Required work: Give back every line of the data, transcribed exactly.

──────────

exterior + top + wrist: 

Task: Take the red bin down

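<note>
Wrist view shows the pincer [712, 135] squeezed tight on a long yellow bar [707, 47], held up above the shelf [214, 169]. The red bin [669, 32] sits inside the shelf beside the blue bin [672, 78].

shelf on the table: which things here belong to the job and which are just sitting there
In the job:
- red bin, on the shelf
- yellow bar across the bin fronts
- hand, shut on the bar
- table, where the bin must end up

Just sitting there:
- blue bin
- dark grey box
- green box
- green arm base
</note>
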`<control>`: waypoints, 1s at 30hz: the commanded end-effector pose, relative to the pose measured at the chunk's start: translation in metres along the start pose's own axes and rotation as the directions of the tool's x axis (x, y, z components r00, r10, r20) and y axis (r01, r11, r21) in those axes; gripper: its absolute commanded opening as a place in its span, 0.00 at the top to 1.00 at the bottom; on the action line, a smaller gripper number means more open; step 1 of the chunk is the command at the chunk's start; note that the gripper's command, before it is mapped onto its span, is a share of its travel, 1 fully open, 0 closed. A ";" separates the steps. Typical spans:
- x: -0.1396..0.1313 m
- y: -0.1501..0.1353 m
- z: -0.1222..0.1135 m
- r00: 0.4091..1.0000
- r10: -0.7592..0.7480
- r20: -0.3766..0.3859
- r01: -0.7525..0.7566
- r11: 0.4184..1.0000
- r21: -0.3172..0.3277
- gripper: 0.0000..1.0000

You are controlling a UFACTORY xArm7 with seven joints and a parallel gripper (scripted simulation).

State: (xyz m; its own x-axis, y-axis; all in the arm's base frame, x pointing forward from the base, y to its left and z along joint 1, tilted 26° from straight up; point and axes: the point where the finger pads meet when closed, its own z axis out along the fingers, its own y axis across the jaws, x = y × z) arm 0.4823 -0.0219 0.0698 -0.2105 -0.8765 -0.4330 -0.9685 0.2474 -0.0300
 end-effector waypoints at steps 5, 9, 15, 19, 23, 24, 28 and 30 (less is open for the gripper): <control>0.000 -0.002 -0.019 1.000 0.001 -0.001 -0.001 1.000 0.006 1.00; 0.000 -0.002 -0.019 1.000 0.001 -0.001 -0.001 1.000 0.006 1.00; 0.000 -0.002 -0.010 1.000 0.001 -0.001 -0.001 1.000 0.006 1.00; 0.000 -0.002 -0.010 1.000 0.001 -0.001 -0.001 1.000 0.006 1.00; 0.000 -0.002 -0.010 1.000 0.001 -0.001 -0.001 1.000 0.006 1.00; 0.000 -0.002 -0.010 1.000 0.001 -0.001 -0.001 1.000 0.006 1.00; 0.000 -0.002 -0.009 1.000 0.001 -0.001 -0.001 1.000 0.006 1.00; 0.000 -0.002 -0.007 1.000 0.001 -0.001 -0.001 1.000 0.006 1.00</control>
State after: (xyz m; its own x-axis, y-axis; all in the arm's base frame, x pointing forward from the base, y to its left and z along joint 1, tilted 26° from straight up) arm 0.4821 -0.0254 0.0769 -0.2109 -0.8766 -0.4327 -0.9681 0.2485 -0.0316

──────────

Response for this exercise:
exterior + top + wrist: 

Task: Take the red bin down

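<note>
Wrist view shows the pincer [712, 135] squeezed tight on a long yellow bar [707, 47], held up above the shelf [214, 169]. The red bin [669, 32] sits inside the shelf beside the blue bin [672, 78].

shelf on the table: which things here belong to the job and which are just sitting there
In the job:
- red bin, on the shelf
- yellow bar across the bin fronts
- hand, shut on the bar
- table, where the bin must end up

Just sitting there:
- blue bin
- dark grey box
- green box
- green arm base
</note>
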`<control>`: waypoints, 1s at 30hz: the commanded end-effector pose, relative to the pose measured at the chunk's start: translation in metres along the start pose's own axes and rotation as the directions of the tool's x axis (x, y, z components r00, r10, r20) and y axis (r01, r11, r21) in those axes; gripper: its absolute commanded opening as a place in its span, 0.00 at the top to 1.00 at the bottom; on the action line, a smaller gripper number means more open; step 1 of the chunk is the command at the chunk's start; note that the gripper's command, before it is mapped onto its span, is a share of its travel, 1 fully open, 0 closed. A ";" separates the steps. Typical spans:
- x: -0.1396..0.1313 m
- y: -0.1501..0.1353 m
- z: -0.1222..0.1135 m
- r00: 0.4091..1.0000
- r10: -0.7592..0.7480
- r20: -0.3766..0.3859
- r01: -0.7525..0.7566
- r11: 0.4184..1.0000
- r21: -0.3172..0.3277
- gripper: 0.0000..1.0000

You are controlling a UFACTORY xArm7 with seven joints and a parallel gripper (scripted simulation).

State: (xyz m; its own x-axis, y-axis; all in the arm's base frame, x pointing forward from the base, y to its left and z along joint 1, tilted 26° from straight up; point and axes: the point where the finger pads meet when closed, its own z axis out along the fingers, its own y axis across the jaws, x = y × z) arm 0.4823 -0.0219 0.0698 -0.2105 -0.8765 -0.4330 -0.9685 0.2474 -0.0300
 end-effector waypoints at steps 5, 9, 15, 19, 23, 24, 28 and 30 (less is open for the gripper): <control>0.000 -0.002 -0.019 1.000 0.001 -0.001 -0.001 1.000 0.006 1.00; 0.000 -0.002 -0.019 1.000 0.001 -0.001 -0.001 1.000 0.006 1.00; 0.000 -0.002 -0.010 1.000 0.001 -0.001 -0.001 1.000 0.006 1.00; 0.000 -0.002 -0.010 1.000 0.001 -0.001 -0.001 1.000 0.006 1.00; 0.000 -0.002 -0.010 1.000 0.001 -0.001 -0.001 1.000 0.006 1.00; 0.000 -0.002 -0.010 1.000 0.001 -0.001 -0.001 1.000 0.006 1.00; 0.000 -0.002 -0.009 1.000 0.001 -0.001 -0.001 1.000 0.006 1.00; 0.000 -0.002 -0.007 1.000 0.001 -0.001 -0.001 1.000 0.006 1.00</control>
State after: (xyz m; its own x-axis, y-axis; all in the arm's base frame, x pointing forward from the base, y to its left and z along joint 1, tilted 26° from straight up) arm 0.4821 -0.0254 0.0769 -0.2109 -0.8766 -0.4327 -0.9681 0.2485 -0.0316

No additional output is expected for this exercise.